🚀 pgai Vectorizer: SQLAlchemy and LiteLLM Make Vector Search Simple

#ai #vectordatabase #postgres #opensource

We built pgai Vectorizer to simplify embedding management for AI applications—without needing a separate database or complex infrastructure. Since launch, developers have created over 3,000 vectorizers on Timescale Cloud, with many more self-hosted.

But developers wanted pgai Vectorizer to work with familiar application-building tools and support more embedding providers. Today, we're making that happen with two key updates:

SQLAlchemy support: The most widely used Python ORM, SQLAlchemy lets you work with databases using Python instead of raw SQL. Now, pgai Vectorizer integrates directly, so you can store and query vector embeddings like any other column using SQLAlchemy queries.
More embedding models via LiteLLM: LiteLLM provides a simple API for multiple embedding providers. Now, pgai Vectorizer works with OpenAI, Cohere, Hugging Face, Mistral, Azure OpenAI, AWS Bedrock, and Google Vertex—all from a single SQL command.

These updates make working with embeddings in Python simpler and more flexible—no extra complexity, just tools that fit into your existing stack.

(More on why we built pgai Vectorizer: Vector Databases Are the Wrong Abstraction.)

SQLAlchemy: Store and Query Vectors Like Any Other Column

SQLAlchemy, a Python ORM that abstracts SQL queries, now integrates with pgai Vectorizer, allowing you to store and query embeddings just like any other database column—without writing raw SQL.

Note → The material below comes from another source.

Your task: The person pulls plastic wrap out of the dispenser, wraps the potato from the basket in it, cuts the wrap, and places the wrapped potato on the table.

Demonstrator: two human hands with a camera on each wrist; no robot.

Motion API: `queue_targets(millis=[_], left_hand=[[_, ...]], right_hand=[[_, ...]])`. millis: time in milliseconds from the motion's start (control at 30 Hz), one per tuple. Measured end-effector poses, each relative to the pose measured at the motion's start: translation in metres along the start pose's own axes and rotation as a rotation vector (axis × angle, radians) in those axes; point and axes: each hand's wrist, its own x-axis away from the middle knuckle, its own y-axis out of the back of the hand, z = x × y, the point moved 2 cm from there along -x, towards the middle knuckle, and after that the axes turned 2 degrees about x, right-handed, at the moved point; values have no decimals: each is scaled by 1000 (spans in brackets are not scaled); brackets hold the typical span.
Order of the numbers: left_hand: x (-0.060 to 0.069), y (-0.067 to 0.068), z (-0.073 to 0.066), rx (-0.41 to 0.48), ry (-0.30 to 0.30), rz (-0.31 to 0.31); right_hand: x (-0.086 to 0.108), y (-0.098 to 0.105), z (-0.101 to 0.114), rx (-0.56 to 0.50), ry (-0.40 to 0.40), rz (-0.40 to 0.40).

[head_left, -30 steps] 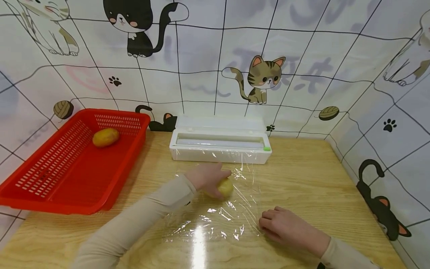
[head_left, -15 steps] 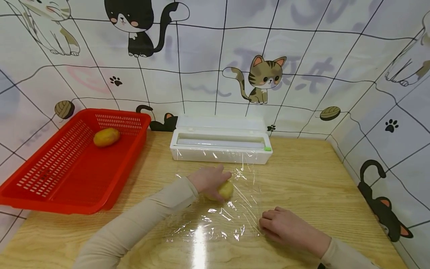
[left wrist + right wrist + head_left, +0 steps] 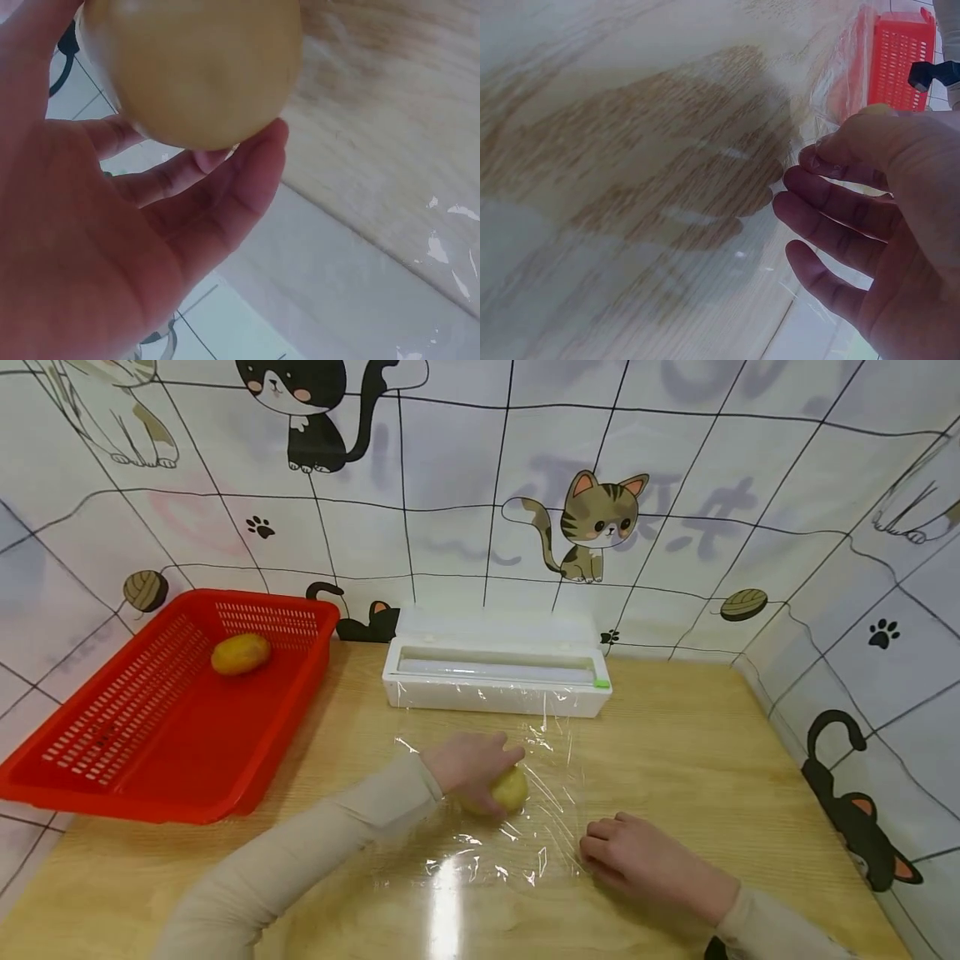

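Well, taking the yellow potato (image 3: 512, 792) as the middle of the dial, it sits on a sheet of clear film (image 3: 543, 843) spread over the wooden table (image 3: 705, 760). The left hand (image 3: 471, 768) grips it from about ten o'clock, fingers curled round its side. Over at four o'clock the right hand (image 3: 648, 862) pinches the film's edge between thumb and forefinger, its other fingers slightly apart. At twelve stands a white box (image 3: 498, 697), film trailing from its front; towards ten, a red basket (image 3: 172, 760) holds another potato (image 3: 240, 653).
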Motion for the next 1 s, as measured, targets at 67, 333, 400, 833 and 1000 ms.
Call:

Embed and retrieve vectors like any other column: Define embeddings as structured fields inside your models.
Run vector similarity queries inside ORM expressions: No need for raw SQL or external vector stores.
Use Alembic migrations: Keep schema changes version-controlled.
This makes it easier to store, retrieve, and update embeddings inside Postgres while keeping everything ORM-native.

op.create_vectorizer(
    source="blog",
    embedding=OpenAIConfig(
        model='text-embedding-3-small',
        dimensions=768
    ),
    chunking=CharacterTextSplitterConfig(
        chunk_column='content',
    ),
    formatting=PythonTemplateConfig(template='$title - $chunk')
)

LiteLLM: Swap Embedding Providers With a Single SQL Command

Choosing the right embedding model affects cost, performance, and accuracy—but switching providers shouldn’t require rewriting queries. LiteLLM removes that friction by enabling seamless provider swaps with a single SQL command—no query rewrites, no manual reprocessing.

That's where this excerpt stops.